_What you need to do_.
Reply with nothing but the number of lines in the data below where the word "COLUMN" occurs.

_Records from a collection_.
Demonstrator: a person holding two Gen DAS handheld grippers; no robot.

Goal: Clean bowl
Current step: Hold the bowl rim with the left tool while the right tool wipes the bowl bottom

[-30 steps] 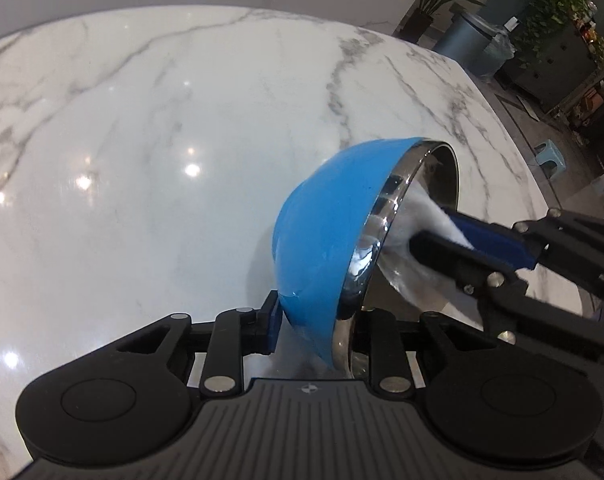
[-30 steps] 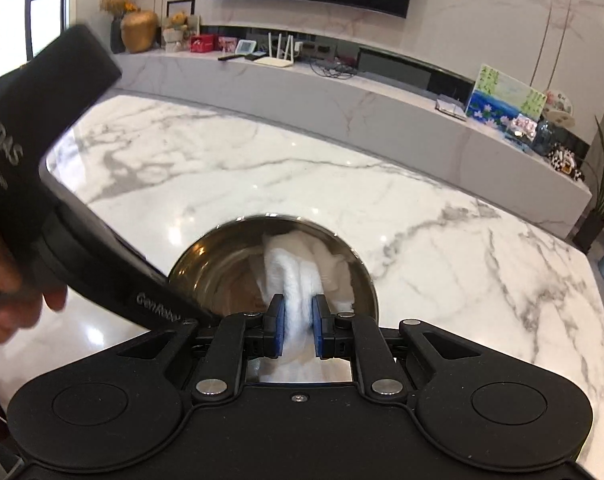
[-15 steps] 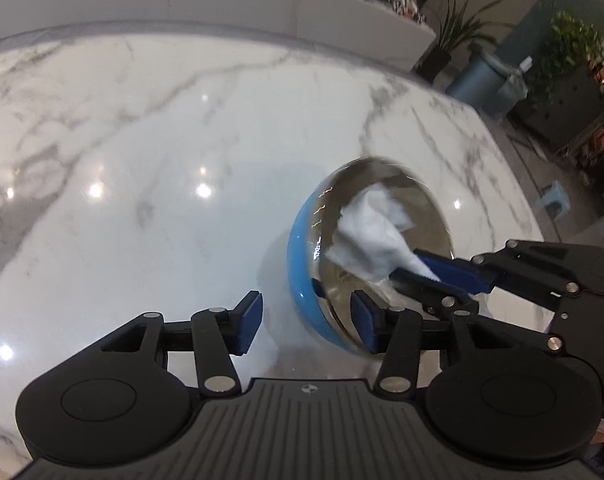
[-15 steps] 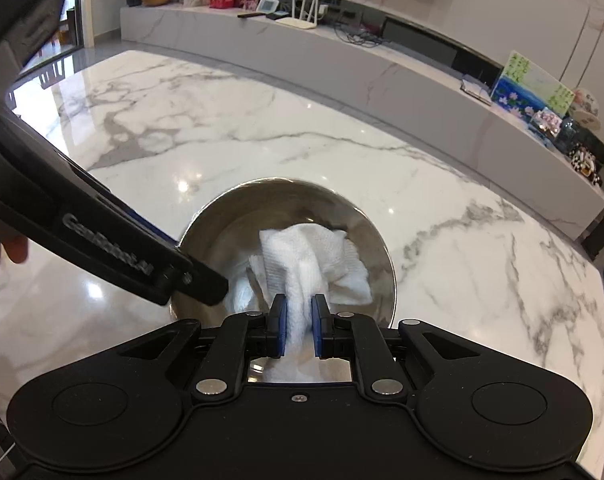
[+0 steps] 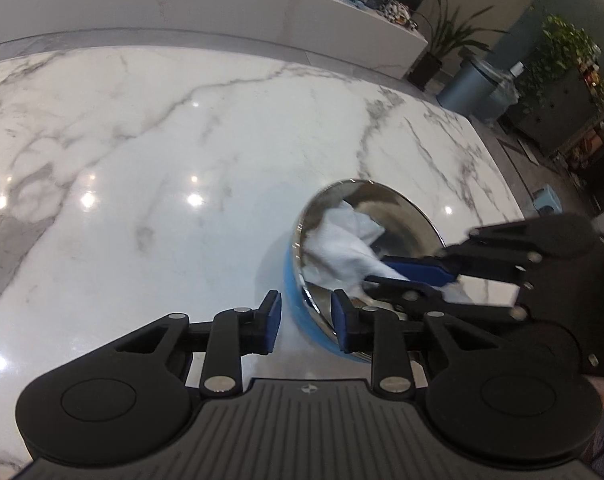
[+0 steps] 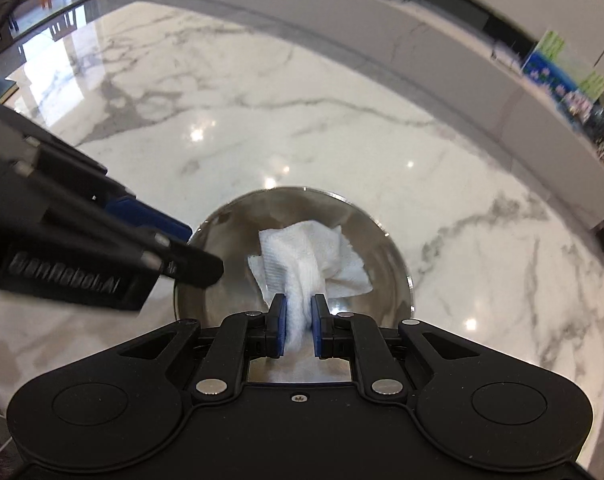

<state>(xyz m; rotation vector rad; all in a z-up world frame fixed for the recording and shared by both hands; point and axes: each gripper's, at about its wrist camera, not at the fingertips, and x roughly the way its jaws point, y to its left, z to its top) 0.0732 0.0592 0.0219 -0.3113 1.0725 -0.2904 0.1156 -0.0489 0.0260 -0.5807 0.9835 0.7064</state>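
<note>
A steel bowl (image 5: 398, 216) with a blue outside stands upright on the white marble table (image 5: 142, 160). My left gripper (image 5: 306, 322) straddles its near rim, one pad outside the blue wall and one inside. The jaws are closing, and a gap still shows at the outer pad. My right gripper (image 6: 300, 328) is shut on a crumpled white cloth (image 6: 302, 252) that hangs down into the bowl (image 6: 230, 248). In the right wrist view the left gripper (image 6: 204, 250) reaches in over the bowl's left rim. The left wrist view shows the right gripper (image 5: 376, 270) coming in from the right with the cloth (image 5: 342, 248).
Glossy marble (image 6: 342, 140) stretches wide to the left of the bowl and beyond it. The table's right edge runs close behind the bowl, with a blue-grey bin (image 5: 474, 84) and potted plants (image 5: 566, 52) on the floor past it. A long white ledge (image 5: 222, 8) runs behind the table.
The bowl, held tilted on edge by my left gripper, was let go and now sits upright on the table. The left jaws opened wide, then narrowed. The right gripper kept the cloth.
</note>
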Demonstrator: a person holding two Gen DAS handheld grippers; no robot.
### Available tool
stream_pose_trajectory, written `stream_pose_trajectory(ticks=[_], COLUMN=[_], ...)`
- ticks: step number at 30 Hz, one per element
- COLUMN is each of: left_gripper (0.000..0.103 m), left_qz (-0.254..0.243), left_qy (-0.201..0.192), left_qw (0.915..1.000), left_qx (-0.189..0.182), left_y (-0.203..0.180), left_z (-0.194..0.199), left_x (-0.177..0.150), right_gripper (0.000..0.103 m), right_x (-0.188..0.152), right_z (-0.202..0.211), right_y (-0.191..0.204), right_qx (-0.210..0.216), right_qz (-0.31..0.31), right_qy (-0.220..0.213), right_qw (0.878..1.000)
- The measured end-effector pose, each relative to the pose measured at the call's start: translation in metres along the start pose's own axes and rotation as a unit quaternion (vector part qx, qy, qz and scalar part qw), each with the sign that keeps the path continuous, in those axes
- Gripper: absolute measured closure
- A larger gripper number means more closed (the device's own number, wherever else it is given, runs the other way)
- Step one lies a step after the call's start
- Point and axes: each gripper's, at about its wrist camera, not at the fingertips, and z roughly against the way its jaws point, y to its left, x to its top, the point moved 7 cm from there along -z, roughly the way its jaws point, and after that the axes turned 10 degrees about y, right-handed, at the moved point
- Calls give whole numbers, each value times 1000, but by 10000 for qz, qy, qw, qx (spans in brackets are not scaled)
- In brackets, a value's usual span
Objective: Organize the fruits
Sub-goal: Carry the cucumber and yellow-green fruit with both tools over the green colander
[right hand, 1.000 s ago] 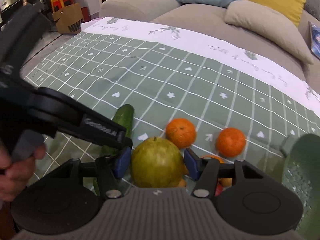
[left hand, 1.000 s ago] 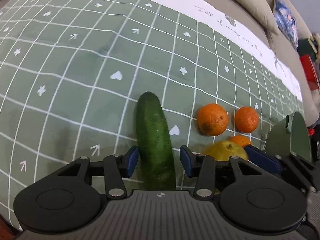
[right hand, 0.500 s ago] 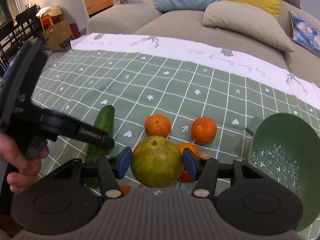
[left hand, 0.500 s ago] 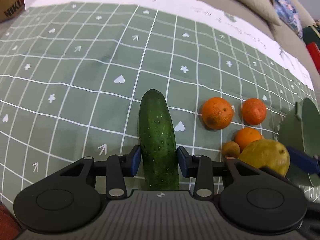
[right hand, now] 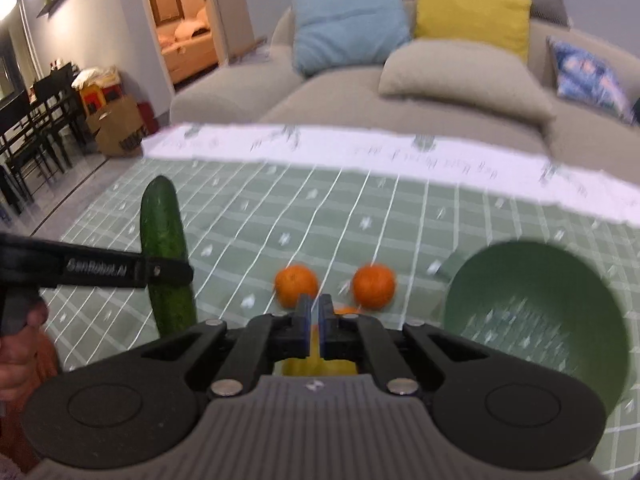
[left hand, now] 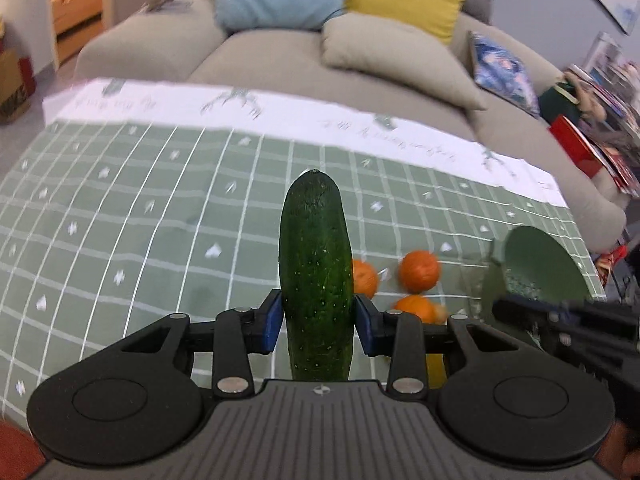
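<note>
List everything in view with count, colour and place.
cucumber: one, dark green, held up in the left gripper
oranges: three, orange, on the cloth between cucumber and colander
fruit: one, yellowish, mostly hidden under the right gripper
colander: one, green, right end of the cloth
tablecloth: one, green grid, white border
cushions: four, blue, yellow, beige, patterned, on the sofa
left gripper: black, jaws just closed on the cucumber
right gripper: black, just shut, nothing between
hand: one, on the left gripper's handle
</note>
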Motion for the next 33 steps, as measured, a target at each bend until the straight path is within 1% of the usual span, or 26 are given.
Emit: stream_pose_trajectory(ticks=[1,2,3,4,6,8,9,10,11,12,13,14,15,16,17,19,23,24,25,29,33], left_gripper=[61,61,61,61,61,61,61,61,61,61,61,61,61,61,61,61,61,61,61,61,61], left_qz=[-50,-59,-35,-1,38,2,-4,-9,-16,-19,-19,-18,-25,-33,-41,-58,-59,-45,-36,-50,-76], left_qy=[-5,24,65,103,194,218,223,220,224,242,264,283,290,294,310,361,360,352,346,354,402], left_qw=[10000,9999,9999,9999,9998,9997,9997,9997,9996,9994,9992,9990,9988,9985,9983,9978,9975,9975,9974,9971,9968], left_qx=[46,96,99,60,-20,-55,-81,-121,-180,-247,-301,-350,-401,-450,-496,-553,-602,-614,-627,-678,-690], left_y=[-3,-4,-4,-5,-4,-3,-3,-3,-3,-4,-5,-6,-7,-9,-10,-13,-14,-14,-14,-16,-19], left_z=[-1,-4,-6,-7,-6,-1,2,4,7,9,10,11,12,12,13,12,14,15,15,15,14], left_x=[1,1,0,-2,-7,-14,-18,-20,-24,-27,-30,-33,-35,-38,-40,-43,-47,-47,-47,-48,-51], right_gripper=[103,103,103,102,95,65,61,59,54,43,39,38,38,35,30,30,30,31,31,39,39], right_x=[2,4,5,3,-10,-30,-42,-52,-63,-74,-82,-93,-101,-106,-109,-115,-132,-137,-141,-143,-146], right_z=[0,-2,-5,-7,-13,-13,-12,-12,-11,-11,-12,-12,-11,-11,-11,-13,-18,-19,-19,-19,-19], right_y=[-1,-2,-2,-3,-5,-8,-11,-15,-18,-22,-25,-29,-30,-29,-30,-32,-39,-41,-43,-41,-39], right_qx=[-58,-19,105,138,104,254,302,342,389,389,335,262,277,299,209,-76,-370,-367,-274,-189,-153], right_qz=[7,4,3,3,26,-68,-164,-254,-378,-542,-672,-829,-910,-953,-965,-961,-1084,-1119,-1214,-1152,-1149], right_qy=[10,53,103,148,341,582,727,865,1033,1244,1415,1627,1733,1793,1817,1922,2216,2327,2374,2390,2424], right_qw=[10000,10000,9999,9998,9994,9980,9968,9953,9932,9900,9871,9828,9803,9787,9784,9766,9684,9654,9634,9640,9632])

_Written answer_.
2